What is being asked
With the listing in front of you, retype it exactly.

Data block

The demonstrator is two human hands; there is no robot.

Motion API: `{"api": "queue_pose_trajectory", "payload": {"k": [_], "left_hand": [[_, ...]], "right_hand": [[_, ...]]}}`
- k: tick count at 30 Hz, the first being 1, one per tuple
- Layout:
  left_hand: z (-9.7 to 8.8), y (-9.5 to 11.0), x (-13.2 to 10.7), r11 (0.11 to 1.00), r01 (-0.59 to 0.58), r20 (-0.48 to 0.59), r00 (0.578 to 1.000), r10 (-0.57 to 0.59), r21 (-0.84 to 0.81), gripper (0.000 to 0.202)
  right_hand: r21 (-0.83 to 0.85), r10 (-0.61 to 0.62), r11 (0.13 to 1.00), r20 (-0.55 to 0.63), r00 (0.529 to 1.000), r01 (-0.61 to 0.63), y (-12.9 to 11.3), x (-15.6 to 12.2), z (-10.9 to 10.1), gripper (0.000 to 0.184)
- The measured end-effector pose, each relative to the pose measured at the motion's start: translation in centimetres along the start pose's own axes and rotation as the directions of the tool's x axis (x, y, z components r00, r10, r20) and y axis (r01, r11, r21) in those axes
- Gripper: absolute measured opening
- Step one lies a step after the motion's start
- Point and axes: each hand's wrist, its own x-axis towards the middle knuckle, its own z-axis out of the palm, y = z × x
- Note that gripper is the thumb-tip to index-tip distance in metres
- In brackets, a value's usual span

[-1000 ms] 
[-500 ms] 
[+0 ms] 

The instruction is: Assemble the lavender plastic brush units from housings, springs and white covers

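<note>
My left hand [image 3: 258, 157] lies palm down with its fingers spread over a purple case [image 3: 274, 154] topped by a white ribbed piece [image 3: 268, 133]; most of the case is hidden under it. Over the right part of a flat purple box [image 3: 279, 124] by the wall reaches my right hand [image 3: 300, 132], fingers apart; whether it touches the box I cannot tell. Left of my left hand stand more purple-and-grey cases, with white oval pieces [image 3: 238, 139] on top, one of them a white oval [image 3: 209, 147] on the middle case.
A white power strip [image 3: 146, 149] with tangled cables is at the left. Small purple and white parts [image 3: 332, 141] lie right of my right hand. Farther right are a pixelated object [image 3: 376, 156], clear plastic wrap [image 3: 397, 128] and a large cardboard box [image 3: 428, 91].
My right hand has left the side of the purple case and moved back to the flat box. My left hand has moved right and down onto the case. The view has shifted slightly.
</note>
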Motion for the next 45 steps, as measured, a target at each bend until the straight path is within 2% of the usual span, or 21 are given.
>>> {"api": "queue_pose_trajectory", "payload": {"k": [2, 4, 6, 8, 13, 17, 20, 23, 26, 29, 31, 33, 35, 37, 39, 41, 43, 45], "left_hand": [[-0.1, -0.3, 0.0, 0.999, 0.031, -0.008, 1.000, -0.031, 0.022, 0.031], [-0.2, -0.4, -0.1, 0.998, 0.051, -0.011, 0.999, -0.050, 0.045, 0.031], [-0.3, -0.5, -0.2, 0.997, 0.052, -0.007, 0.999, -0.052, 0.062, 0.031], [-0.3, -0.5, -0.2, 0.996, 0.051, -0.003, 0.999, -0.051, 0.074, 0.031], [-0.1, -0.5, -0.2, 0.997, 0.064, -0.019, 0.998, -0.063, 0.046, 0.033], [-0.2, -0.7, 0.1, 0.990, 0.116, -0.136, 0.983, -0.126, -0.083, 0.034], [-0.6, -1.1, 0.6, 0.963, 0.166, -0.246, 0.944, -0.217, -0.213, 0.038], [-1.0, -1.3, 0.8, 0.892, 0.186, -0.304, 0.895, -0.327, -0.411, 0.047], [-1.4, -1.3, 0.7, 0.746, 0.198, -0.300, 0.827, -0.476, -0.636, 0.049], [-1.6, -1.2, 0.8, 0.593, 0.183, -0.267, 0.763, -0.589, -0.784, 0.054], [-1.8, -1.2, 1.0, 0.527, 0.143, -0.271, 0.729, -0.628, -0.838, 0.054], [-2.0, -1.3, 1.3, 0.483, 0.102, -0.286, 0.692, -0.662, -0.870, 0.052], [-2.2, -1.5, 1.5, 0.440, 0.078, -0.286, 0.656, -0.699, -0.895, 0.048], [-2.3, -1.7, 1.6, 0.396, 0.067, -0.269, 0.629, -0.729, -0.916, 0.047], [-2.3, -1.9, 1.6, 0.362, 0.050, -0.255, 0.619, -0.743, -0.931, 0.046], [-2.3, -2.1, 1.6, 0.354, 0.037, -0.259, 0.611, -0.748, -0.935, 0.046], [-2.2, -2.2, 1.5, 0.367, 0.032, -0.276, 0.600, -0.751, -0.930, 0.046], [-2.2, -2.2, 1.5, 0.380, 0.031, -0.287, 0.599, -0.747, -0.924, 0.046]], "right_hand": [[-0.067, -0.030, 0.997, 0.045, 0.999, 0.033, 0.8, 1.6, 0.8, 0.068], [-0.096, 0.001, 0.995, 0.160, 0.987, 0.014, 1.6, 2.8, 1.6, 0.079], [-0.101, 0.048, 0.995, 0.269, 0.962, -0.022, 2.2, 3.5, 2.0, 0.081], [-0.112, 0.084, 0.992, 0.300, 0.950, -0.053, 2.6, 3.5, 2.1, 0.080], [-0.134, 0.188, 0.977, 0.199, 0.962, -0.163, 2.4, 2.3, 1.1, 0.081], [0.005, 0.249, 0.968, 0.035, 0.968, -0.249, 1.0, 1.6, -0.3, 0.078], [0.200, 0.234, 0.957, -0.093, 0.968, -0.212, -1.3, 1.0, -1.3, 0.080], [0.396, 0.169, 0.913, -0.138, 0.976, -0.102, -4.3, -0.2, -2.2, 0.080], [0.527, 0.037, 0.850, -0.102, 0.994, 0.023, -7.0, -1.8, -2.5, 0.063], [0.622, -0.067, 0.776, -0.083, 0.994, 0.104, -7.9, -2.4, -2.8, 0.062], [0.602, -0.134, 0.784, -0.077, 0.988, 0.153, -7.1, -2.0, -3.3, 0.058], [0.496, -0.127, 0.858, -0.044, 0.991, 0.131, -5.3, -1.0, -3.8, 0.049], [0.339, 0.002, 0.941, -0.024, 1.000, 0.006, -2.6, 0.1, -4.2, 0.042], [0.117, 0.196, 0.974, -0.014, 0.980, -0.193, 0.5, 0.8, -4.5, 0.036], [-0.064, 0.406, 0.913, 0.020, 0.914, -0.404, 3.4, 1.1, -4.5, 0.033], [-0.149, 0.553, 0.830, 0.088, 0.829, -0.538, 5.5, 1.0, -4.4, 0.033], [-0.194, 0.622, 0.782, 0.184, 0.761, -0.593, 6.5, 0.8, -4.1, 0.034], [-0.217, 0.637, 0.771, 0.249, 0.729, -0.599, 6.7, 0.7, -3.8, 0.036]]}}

Response for this exercise
The demonstrator is two human hands; there is no robot.

Motion API: `{"api": "queue_pose_trajectory", "payload": {"k": [_], "left_hand": [[_, ...]], "right_hand": [[_, ...]]}}`
- k: tick count at 30 Hz, the first being 1, one per tuple
- Layout:
  left_hand: z (-9.7 to 8.8), y (-9.5 to 11.0), x (-13.2 to 10.7), r11 (0.11 to 1.00), r01 (-0.59 to 0.58), r20 (-0.48 to 0.59), r00 (0.578 to 1.000), r10 (-0.57 to 0.59), r21 (-0.84 to 0.81), gripper (0.000 to 0.202)
  right_hand: r21 (-0.83 to 0.85), r10 (-0.61 to 0.62), r11 (0.13 to 1.00), r20 (-0.55 to 0.63), r00 (0.529 to 1.000), r01 (-0.61 to 0.63), y (-12.9 to 11.3), x (-15.6 to 12.2), z (-10.9 to 10.1), gripper (0.000 to 0.184)
- The measured end-effector pose, each relative to the pose measured at the motion's start: translation in centimetres along the start pose's own axes and rotation as the directions of the tool's x axis (x, y, z components r00, r10, r20) and y axis (r01, r11, r21) in those axes
- Gripper: absolute measured opening
- Step one lies a step after the motion's start
- Point and axes: each hand's wrist, its own x-axis towards the middle knuckle, its own z-axis out of the palm, y = z × x
- Note that gripper is the thumb-tip to index-tip distance in metres
- In brackets, a value's usual span

[-1000 ms] 
[-500 ms] 
[+0 ms] 

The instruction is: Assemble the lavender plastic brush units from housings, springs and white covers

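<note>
My left hand [image 3: 258, 157] lies palm down with its fingers spread over a purple case [image 3: 274, 154] topped by a white ribbed piece [image 3: 268, 133]; most of the case is hidden under it. Over the right part of a flat purple box [image 3: 279, 124] by the wall reaches my right hand [image 3: 300, 132], fingers apart; whether it touches the box I cannot tell. Left of my left hand stand more purple-and-grey cases, with white oval pieces [image 3: 238, 139] on top, one of them a white oval [image 3: 209, 147] on the middle case.
A white power strip [image 3: 146, 149] with tangled cables is at the left. Small purple and white parts [image 3: 332, 141] lie right of my right hand. Farther right are a pixelated object [image 3: 376, 156], clear plastic wrap [image 3: 397, 128] and a large cardboard box [image 3: 428, 91].
My right hand has left the side of the purple case and moved back to the flat box. My left hand has moved right and down onto the case. The view has shifted slightly.
</note>
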Motion for the next 45 steps, as measured, a target at each bend until the straight path is within 2% of the usual span, or 21 are given.
>>> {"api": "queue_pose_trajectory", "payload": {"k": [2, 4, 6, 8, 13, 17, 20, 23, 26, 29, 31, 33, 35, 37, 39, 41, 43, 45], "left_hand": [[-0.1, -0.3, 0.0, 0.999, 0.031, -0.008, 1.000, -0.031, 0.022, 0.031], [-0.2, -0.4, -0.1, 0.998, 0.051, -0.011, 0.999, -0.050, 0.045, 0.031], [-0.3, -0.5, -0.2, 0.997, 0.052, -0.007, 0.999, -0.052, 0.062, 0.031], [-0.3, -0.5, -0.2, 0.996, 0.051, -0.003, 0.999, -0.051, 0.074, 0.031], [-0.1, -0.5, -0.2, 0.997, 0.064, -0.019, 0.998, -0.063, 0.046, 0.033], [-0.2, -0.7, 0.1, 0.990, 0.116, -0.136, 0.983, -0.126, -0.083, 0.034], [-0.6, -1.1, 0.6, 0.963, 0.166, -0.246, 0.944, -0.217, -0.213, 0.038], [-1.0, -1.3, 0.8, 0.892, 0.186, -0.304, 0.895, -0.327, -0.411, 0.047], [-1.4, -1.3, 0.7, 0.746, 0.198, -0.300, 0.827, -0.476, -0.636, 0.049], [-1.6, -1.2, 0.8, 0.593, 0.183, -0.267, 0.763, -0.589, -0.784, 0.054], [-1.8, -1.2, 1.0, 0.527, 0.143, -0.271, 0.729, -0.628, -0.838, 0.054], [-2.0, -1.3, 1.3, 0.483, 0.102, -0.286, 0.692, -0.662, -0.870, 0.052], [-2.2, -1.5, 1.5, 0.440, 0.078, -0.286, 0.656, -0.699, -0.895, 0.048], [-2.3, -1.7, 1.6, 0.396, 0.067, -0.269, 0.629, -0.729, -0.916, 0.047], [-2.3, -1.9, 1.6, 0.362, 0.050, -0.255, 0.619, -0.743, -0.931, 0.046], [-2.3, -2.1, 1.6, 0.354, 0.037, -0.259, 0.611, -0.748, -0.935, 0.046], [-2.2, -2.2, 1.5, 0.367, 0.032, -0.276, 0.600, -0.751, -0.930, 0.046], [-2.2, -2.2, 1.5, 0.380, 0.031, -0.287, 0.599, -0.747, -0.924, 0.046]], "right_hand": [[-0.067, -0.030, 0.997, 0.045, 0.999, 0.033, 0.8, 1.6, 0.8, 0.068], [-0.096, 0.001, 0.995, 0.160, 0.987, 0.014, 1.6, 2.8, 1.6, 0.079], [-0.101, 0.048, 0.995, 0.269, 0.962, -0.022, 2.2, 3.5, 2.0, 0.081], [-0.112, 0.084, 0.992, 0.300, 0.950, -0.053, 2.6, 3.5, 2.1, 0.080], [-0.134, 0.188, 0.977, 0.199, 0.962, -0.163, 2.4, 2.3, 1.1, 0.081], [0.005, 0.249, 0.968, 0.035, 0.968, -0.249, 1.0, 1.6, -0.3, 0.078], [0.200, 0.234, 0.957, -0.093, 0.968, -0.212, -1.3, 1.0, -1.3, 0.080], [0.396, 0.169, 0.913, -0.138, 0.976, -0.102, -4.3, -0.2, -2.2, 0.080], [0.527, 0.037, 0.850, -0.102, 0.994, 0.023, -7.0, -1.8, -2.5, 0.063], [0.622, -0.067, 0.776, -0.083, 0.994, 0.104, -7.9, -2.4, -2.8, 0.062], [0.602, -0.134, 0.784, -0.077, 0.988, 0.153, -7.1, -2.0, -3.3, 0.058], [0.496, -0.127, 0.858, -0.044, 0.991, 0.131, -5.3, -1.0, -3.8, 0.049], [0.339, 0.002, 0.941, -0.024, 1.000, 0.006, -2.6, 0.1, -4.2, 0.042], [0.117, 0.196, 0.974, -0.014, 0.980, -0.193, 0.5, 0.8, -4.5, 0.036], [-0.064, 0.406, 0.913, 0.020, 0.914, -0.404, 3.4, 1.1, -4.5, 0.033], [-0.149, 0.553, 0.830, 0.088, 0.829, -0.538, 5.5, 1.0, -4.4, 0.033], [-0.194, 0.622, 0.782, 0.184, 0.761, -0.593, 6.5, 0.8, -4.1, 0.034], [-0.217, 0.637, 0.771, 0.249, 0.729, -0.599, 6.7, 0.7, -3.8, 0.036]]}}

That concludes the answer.